A ASSIDUIDADE dos professores e dos alunos na escola e na sala de aula, a correcta gestão dos recursos>>

A ASSIDUIDADE dos professores e dos alunos na escola e na sala de aula, a correcta gestão dos recursos disponibilizados pelo Governo para sustentar o normal funcionamento dos estabelecimentos escolares depende do envolvimento directo dos pais e encarregados de educação que devem tudo fazer para reduzir as desistências em particular da rapariga.
O facto foi defendido pelo governador de Nampula, Victor Borges, em Namina, distrito de Mecubúri, na abertura oficial do ano lectivo 2017 ao nível da província.
Segundo Borges, nada justifica a ausência sistemática do professor na sala de aulas, quando as condições param a leccionação e motivação, nomeadamente a presença dos alunos, do material didáctico e o pagamento de salários no final de cada mês estão presentes e garantias.
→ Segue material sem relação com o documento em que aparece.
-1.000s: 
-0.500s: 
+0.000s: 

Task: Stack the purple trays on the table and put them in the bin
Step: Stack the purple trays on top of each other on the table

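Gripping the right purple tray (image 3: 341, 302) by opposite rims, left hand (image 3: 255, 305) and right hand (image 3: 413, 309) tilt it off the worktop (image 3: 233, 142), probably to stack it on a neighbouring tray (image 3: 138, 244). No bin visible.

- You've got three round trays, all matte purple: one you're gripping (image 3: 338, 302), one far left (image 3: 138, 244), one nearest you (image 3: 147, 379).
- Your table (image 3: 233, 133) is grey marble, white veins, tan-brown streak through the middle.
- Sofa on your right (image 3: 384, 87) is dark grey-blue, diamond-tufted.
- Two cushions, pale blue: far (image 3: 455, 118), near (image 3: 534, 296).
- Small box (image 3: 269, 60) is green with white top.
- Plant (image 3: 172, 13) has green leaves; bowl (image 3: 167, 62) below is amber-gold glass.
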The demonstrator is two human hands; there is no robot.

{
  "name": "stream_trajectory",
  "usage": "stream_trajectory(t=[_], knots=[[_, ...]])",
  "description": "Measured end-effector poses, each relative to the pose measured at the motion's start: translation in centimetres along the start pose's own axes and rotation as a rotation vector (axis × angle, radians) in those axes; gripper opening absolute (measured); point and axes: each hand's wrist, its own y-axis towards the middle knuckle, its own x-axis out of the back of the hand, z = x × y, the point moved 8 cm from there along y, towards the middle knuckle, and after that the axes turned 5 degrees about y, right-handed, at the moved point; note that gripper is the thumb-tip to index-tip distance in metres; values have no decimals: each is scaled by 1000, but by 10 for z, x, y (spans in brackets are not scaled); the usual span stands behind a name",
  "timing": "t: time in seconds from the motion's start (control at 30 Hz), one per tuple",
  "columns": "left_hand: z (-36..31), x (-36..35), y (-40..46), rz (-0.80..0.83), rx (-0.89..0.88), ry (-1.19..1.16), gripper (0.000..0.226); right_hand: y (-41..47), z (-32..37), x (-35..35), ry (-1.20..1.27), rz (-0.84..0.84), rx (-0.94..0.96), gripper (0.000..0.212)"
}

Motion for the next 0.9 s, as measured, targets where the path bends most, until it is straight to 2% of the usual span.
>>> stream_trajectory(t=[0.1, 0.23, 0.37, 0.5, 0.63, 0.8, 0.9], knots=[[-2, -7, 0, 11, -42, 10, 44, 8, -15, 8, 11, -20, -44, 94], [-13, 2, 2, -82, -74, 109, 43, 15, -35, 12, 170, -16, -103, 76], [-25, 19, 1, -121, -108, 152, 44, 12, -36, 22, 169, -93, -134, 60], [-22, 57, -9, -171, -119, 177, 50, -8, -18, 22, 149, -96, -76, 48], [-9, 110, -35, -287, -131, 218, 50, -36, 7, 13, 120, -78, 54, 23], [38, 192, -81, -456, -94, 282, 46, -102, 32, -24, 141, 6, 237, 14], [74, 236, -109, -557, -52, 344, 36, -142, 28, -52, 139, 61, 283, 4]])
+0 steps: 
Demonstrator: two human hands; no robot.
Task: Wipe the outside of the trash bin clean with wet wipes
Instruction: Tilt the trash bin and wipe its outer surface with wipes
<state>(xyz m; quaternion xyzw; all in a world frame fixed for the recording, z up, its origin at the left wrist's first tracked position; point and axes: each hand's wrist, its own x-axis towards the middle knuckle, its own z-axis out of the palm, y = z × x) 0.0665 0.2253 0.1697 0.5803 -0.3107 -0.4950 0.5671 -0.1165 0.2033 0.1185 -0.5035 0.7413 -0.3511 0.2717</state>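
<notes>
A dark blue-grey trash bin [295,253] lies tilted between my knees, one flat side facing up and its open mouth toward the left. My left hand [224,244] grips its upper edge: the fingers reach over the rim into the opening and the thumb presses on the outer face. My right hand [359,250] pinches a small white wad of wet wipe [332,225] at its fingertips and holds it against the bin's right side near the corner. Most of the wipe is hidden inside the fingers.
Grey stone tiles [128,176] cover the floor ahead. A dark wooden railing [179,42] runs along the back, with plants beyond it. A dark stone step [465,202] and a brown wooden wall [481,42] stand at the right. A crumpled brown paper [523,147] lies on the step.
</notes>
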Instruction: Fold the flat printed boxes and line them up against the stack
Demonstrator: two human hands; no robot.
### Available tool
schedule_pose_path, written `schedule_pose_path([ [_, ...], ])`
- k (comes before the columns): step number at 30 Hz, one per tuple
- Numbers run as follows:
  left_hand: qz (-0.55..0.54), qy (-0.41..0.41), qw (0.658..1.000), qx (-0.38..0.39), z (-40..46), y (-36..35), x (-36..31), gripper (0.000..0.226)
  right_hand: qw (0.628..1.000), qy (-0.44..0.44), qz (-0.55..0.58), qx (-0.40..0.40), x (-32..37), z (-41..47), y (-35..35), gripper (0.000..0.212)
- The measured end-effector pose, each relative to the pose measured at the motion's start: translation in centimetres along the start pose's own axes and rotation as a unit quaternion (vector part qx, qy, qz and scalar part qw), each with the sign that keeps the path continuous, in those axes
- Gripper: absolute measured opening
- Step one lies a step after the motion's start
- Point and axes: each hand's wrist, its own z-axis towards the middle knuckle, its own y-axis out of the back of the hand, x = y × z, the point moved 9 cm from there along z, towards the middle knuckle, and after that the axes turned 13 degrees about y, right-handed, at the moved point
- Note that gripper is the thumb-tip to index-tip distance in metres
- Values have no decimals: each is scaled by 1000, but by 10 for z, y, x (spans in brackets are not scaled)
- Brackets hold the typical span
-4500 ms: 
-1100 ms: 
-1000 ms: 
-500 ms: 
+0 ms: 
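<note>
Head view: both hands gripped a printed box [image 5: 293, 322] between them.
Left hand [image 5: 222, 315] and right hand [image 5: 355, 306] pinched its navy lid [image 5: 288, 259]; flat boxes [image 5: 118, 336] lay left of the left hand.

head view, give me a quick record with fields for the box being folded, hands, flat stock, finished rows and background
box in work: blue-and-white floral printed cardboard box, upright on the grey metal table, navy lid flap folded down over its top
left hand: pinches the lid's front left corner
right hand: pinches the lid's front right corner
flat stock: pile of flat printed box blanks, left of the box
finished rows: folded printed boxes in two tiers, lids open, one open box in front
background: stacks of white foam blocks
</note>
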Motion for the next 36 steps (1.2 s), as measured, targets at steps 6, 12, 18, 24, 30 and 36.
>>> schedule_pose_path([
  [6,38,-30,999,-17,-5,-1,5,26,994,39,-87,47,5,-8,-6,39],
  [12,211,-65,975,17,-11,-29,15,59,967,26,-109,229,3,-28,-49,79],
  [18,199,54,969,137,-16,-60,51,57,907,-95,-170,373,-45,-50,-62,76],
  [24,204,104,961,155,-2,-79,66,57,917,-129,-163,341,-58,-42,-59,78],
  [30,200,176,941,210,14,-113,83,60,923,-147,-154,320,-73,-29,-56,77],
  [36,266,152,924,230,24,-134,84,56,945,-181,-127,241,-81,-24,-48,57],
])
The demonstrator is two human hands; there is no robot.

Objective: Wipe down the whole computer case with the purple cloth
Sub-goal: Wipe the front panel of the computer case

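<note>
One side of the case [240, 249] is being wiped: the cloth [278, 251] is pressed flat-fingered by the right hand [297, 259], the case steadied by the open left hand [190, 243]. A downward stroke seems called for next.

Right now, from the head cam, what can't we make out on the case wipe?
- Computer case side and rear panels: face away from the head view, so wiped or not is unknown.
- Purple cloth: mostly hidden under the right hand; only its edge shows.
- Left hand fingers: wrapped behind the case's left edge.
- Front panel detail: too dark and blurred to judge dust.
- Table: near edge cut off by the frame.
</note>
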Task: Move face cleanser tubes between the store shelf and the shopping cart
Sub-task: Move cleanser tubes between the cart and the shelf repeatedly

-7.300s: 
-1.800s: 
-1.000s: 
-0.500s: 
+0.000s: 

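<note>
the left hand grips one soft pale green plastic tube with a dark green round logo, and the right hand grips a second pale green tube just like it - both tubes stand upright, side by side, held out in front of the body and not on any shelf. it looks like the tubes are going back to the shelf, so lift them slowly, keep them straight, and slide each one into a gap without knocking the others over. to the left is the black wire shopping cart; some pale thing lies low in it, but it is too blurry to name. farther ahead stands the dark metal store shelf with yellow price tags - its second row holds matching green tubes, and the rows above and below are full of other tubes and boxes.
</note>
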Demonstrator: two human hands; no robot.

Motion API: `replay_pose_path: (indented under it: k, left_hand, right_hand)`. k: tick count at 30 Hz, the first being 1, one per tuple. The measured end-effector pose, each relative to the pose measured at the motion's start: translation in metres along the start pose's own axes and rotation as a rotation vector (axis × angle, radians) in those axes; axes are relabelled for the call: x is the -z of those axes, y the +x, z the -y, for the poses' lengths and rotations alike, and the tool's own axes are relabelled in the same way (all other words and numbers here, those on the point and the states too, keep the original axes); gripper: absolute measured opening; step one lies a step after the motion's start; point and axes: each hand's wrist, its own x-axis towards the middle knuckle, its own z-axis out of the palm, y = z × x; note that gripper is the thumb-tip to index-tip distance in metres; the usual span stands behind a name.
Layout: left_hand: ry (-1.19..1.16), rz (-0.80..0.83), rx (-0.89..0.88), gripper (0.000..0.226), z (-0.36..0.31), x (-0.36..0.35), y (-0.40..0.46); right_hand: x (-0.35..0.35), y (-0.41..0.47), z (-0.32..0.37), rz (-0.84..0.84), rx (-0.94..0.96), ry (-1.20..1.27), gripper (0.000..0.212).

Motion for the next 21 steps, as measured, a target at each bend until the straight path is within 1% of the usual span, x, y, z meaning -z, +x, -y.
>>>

As escolas recebem do governo um fundo denominado Apoio Directo às Escolas (ADE) que visa garantir o normal funcionamento dos estabelecimentos escolar, incluindo a aquisição de material didáctico e de construção para expansão das instalações quando se torna imperioso.
A gestão do referido fundo tem suscitando questionamento da comunidade escola por alegada falta de transparência. Borges considera que esta situação deve ser ultrapassada em 2017.
Júlio Mendes, director provincial da educação e desenvolvimento Humano em Nampula, disse que uma análise preliminar levada a cabo pelo sector que dirigem concluiu a existência de um elevado número de documentos concentrados ao nível dos principais centros urbanos em prejuízo das zonas rurais.
‘‘Vamos fazer a reafectação dos professores excedentários e reforçar a gestão escolar, promovendo a capacitação dos docentes e gestores escolares ao nível pedagogia e administrativo. Este exercício vai garantir o controlo dos professores para mitigar a falta de assiduidade nas aulas” sublinhou Júlio Mendes.
Nampula abre o corrente ano lectivo com o livro escolar da terceira á sétima classe distribuindo num total de dois milhões de unidades. O efectivo escolar para 2017 esta estimado em cerca de dois milhões de alunos da primeira á décima segunda classe.